In fact, we could rewrite Hal’s argument backwards, if we wanted. We could say: “Any industry, where the #1 leader is lazy and complacent [and never improves], is a terrible place for the consumer! Mainstream consumers will shy away – they will not adopt the coin, until they see a healthy environment of competition!” Not until a coin flips BTC, will the layperson realize that – hey, this is the winning coin – this new coin is the real deal. (So it is something of a circular argument.)

C. Is it good to be bad? (No)

Saylor’s conclusion re Monero [“you don’t want to be that good”] is a prime example of “Infallibility”. This perplexing statement embodies the complacency of the modern Bitcoiner – ie, not only has Bitcoin already won, but also we need to screw some things up, intentionally – we don’t want to be too good!

It’s like going to doctor Saylor for your annual checkup, and him breaking both of your legs – all to help you, of course. (Help you be less intimidating to people!
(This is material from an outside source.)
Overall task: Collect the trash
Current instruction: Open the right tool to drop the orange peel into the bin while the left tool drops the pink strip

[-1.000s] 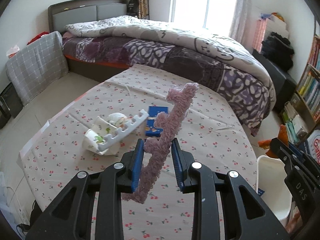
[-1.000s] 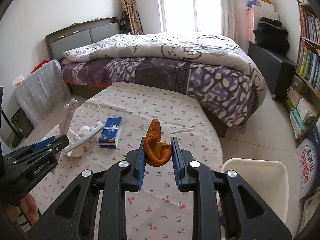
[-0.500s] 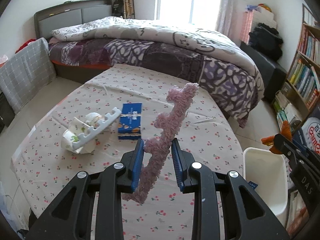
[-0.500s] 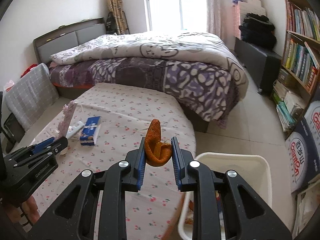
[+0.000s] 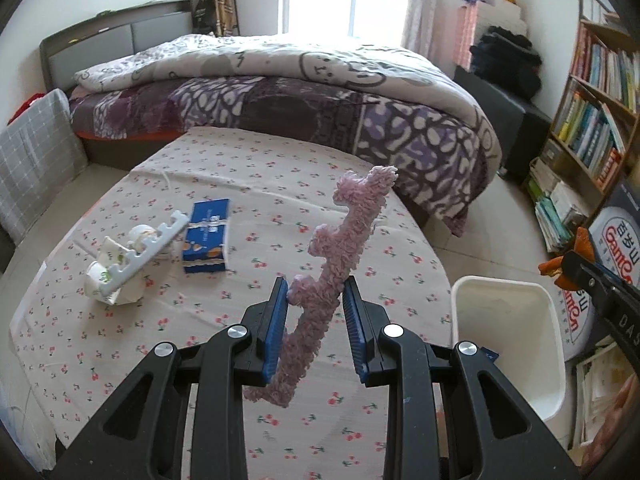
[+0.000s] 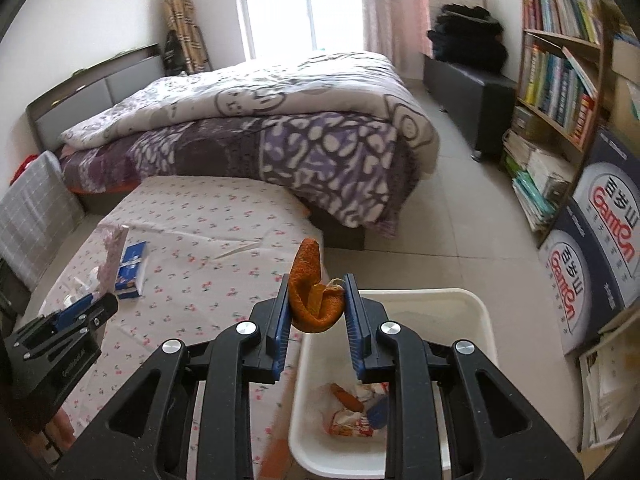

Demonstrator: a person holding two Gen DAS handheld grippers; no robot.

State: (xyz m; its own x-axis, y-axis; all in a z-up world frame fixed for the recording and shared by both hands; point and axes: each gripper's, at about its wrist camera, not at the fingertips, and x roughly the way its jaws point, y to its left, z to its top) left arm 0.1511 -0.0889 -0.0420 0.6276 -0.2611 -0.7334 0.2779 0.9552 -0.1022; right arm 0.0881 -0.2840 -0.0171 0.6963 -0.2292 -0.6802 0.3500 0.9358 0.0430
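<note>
My left gripper (image 5: 316, 304) is shut on a fuzzy pink strip (image 5: 340, 264) and holds it above the round table (image 5: 120, 360). My right gripper (image 6: 316, 300) is shut on a piece of orange peel (image 6: 312, 296) and holds it over the near rim of the white bin (image 6: 472, 312), which holds several scraps. The bin also shows in the left wrist view (image 5: 504, 340), beside the table's right edge. A blue box (image 5: 206, 236), a crumpled paper cup (image 5: 108, 280) and a white toothed plastic strip (image 5: 148, 246) lie on the table's left part.
A bed with a purple patterned quilt (image 5: 320, 96) stands behind the table. A bookshelf (image 6: 560, 60) and printed cartons (image 6: 592, 248) line the right wall. Tiled floor (image 6: 460, 220) lies between bed, bin and shelf.
Both grippers have swung right with their loads. The right gripper has moved from over the table to over the bin. The bin has come into fuller view in the left wrist view.
</note>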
Plus you can use the handicap spot, now!)

Let us unpack this.

Saylor is correct in his belief that social life is not additive. For example, if you invite person A to your birthday party, then maybe B, C, and D won’t want to come. In our case, if you invite the pro-privacy “Alice”, to the Bitcoin party – then [perhaps] the pro-government, pro-tax, pro-corporate, pro-mainstream people won’t want to come. Saylor believes that adoption will be faster, if privacy tech is shunned.

That could be the case – and it could not.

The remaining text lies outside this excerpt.